Palermo. Il sub emendamento sul Piano casa  presentato in aula dall'assessore ai Lavori Pubblici Luigi  Gentile prevede tra l'altro che i lavori di ampliamento o di  ricostruzione degli immobili siano subordinati o al rilascio di  una concessione edilizia oppure alla semplice denuncia di inizio  attività, la cosiddetta Dia. Il testo originario, invece,  prevedeva che l'avvio dei lavori fosse vincolato al rilascio  della concessione edilizia.    
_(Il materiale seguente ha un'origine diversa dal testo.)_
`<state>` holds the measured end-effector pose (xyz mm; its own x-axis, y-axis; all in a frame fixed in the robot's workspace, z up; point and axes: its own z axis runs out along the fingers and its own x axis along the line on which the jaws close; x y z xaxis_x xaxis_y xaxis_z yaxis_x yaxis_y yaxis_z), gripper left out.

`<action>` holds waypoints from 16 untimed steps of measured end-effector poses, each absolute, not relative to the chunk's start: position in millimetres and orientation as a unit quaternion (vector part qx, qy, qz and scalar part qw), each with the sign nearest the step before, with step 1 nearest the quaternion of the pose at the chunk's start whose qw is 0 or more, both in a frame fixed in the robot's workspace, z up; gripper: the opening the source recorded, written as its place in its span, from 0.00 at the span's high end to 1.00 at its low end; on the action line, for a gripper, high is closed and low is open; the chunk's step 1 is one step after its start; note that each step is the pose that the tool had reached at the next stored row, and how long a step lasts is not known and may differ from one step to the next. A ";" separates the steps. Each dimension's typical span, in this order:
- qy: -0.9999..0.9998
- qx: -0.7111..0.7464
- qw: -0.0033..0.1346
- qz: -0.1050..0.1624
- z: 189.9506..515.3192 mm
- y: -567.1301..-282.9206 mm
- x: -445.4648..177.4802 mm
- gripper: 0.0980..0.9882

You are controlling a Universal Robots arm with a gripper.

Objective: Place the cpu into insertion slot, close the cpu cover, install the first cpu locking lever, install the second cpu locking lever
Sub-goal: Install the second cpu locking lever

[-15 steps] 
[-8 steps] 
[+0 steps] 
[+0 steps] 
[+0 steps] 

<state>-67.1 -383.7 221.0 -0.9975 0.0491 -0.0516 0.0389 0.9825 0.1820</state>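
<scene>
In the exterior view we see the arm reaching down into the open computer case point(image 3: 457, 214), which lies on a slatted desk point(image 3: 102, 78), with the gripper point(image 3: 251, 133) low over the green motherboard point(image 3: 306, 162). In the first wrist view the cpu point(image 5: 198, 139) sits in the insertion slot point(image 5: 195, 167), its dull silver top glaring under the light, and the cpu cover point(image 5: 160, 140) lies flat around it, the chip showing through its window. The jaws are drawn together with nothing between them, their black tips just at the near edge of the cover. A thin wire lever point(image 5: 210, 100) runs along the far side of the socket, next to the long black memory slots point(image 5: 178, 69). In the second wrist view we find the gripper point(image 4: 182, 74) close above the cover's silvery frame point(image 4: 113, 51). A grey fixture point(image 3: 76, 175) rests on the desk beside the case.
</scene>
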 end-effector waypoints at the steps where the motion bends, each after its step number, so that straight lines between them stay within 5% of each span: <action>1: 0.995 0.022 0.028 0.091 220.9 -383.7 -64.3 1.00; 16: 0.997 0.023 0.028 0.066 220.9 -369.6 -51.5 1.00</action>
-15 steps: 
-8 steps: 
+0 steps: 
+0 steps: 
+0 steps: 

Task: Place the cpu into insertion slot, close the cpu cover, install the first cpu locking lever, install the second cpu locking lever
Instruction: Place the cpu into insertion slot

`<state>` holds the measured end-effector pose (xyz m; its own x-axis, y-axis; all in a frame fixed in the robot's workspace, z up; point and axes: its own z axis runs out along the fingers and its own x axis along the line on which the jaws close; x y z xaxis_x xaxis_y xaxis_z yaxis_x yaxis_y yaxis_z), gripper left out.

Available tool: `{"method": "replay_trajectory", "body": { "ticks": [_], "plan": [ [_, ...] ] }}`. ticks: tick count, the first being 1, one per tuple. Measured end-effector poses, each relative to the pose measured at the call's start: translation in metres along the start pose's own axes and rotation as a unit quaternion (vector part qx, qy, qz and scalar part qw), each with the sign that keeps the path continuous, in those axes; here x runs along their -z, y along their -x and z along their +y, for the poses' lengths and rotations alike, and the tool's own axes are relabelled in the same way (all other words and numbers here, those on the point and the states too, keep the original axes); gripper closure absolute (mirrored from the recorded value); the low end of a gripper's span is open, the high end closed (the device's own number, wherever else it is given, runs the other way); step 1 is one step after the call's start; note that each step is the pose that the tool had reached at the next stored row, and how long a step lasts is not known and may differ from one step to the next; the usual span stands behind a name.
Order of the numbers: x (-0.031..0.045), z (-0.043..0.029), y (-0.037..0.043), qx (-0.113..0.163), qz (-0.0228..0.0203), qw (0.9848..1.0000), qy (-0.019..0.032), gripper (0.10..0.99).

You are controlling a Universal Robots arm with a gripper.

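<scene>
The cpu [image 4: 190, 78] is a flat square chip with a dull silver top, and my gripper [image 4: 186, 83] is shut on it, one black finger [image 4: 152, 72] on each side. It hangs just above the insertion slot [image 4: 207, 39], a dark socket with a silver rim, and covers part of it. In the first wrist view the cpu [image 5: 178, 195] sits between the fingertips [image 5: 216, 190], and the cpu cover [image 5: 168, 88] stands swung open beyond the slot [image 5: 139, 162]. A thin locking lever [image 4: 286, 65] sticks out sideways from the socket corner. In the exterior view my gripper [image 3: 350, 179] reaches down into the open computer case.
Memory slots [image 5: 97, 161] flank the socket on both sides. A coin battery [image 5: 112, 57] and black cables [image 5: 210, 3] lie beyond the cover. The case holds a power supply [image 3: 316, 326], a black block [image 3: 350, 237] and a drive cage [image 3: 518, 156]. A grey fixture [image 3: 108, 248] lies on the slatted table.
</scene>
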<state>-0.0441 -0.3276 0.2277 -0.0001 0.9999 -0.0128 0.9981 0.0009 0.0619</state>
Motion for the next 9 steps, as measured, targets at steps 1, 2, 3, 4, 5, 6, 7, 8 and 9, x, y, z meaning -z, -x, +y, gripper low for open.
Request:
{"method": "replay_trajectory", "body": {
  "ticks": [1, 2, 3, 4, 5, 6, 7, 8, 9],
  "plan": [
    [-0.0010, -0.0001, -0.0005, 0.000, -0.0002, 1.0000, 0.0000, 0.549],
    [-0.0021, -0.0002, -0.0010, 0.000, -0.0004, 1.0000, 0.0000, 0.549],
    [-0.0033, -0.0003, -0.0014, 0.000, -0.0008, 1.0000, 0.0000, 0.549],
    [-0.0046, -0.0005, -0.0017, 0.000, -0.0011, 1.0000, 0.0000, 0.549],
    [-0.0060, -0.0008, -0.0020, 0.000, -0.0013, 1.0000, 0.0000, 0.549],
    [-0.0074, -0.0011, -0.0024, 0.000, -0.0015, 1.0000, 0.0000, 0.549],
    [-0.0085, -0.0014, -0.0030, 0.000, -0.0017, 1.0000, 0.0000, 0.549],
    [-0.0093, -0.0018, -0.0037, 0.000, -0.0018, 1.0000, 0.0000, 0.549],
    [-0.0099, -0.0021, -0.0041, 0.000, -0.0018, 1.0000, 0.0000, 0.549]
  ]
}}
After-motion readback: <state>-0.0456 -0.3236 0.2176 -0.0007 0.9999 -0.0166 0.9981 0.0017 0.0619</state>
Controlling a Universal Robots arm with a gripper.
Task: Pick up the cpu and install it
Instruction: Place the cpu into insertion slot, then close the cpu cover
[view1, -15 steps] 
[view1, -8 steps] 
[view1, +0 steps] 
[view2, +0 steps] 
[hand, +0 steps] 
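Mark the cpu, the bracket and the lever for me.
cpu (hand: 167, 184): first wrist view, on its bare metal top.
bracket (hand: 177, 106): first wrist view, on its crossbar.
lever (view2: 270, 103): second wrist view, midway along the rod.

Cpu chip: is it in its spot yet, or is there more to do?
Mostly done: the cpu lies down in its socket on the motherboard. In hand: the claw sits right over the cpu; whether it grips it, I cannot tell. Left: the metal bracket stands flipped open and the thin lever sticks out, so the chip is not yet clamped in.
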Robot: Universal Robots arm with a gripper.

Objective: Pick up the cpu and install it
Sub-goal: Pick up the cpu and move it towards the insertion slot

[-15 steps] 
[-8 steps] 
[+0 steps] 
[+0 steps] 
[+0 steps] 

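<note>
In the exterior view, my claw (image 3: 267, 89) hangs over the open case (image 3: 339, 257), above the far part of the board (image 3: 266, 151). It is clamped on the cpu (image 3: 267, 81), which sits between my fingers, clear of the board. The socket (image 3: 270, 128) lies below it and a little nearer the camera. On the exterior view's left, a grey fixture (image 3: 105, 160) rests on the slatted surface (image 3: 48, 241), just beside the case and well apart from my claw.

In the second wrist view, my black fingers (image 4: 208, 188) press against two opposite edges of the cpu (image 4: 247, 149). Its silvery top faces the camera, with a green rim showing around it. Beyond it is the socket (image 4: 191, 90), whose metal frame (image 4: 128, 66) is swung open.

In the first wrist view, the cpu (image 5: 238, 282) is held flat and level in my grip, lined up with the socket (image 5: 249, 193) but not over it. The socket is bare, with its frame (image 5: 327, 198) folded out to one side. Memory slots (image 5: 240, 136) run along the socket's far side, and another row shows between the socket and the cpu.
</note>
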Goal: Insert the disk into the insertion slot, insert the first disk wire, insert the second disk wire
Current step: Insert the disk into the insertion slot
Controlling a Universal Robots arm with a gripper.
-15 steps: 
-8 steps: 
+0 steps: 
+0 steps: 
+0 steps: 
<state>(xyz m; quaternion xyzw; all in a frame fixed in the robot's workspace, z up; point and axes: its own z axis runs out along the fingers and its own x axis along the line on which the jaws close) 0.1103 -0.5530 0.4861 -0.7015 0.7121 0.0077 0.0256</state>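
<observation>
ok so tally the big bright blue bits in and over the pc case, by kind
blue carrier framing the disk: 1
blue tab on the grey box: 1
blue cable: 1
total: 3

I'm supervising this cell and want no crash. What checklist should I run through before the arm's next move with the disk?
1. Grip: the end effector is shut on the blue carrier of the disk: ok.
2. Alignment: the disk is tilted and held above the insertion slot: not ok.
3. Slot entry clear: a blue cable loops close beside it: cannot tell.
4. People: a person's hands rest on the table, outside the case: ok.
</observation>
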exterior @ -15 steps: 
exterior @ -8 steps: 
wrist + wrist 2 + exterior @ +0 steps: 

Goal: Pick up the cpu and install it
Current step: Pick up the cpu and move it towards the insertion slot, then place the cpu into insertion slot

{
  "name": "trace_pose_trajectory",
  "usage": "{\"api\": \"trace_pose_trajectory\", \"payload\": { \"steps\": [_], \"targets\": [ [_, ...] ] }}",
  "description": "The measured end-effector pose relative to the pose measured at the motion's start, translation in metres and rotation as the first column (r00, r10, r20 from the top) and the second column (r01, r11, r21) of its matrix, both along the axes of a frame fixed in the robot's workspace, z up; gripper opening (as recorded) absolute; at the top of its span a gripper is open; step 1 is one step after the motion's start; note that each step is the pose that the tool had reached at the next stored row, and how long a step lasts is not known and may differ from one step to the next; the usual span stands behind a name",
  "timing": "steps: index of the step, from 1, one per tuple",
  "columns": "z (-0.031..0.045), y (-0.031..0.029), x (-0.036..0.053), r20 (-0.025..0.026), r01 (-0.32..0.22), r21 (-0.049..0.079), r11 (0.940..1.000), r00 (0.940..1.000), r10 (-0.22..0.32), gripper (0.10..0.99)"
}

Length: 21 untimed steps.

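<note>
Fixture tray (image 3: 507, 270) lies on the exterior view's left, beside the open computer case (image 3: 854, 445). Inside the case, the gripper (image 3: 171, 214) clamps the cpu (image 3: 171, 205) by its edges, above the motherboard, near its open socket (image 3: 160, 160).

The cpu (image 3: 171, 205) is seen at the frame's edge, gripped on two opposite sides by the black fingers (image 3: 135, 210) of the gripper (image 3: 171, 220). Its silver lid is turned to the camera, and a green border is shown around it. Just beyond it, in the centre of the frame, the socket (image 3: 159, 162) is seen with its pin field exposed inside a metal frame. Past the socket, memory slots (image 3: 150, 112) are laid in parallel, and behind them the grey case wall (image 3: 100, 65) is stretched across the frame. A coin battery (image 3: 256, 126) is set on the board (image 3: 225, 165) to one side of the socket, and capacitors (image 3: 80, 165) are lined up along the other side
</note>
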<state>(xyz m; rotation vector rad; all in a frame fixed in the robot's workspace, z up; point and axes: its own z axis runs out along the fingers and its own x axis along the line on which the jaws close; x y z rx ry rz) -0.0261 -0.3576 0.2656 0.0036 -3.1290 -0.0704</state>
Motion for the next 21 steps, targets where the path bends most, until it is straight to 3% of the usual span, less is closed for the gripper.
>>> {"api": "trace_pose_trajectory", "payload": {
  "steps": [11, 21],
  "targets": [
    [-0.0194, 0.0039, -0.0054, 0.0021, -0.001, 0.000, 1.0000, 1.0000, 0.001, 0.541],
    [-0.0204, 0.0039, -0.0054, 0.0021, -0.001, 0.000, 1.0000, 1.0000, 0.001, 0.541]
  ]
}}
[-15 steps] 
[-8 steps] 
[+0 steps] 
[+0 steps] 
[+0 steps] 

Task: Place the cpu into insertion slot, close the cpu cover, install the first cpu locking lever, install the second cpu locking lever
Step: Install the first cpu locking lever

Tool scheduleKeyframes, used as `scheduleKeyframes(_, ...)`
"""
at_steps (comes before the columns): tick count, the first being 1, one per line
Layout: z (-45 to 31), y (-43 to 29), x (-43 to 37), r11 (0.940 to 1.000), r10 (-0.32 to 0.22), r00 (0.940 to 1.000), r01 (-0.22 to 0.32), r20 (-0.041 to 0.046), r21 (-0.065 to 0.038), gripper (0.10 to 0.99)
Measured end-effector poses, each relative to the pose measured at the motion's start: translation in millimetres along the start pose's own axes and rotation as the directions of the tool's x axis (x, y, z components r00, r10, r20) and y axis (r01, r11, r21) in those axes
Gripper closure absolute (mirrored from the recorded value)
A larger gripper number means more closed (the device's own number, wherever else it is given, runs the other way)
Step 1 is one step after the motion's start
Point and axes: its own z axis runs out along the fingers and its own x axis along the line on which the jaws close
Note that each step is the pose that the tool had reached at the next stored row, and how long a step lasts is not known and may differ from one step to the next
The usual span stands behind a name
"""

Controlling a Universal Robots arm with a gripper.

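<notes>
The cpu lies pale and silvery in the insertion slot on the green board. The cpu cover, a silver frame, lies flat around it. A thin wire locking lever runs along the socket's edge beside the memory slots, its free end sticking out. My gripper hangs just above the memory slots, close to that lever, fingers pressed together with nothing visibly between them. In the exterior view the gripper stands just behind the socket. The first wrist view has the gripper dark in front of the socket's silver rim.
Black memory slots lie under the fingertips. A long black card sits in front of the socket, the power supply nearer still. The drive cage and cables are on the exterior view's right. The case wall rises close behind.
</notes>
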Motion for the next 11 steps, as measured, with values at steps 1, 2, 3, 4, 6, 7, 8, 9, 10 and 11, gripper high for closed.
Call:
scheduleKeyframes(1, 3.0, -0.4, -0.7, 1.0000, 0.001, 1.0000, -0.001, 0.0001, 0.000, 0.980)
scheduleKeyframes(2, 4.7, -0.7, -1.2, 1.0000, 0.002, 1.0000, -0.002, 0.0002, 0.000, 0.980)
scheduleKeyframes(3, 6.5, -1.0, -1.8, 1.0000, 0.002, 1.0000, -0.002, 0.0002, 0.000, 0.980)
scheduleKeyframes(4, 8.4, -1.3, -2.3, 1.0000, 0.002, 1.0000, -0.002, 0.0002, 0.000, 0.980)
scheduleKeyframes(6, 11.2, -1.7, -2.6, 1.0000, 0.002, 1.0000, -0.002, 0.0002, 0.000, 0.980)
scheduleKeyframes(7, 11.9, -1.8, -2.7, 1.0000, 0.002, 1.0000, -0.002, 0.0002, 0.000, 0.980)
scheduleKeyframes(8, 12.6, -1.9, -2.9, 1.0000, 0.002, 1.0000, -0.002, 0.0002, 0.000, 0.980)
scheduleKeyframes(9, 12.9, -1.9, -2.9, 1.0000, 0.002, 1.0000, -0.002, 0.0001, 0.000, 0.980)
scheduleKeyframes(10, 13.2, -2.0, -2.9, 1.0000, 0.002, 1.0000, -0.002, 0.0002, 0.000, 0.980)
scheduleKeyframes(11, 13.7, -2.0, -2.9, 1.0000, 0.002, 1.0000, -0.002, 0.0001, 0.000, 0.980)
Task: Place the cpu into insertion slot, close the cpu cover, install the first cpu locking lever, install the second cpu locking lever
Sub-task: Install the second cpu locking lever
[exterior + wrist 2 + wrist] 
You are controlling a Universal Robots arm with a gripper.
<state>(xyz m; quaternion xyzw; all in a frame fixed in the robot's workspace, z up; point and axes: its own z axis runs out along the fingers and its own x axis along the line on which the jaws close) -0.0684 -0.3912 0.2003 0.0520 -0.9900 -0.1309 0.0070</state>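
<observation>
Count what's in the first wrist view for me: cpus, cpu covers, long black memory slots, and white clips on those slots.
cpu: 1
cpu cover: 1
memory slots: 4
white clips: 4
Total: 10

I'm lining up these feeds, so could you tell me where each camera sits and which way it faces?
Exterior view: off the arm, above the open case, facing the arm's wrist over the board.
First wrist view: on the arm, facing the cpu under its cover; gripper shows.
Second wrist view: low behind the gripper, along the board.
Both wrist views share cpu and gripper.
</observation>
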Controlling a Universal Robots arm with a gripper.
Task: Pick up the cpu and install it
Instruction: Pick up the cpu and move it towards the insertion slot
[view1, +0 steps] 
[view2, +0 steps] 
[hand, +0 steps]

 Lo stesso emendamento indica che il patrimonio edilizio che  può godere delle agevolazioni della legge sia quello esistente   al 31 dicembre 2009 e non più al 31 dicembre 2008 come previsto  nel Ddl passato in commissione. I benefici della legge sono estesi anche agli immobili con  destinazione d'uso non residenziale. Sono consentiti interventi  di ampliamento sino al 15% e per una superficie comunque non  superiore a 400 metri quadrati. Gli interventi di  ristrutturazione o di demolizione e ricostruzione potranno  usufruire di ampliamenti fino al 25%, rimanendo sempre in limite  massimo di 400 metri quadrati. I parametri sono però  incrementati di un ulteriore 10% qualora vengano adottati  sistemi che utilizzano fonti di energia rinnovabili. Il testo esclude da questi benefici gli immobili che hanno  carattere turistico e commerciale. Gli edifici commerciali e  industriali devono comunque ricadere nelle zone "D" dei piani  regolatori o nelle zone Asi (Area sviluppo industriale).  
Gli interventi di ampliamento vanno in deroga agli strumenti  urbanistici, ma i comuni devono individuare gli edifici  esistenti nelle aree con vincoli di inedificabilità assoluta e  indicare il territorio dove riedificare, una volta che gli stessi immobili saranno demoliti, i nuovi edifici. Questi ultimi  potranno usufruire di un ampliamento del 25% della volumetria   rispetto ai vecchi edifici. Anche in questo caso la percentuale  sarà aumentata del 10% qualora si usino fonti di energie  rinnovabili. Per questi immobili è anche possibile cambiare la  originaria destinazione d'uso. Affinché gli edifici costruiti nelle aree vincolate possano  usufruire dei benefici della legge, devono risultare costruiti  prima dell'apposizione dei vincoli.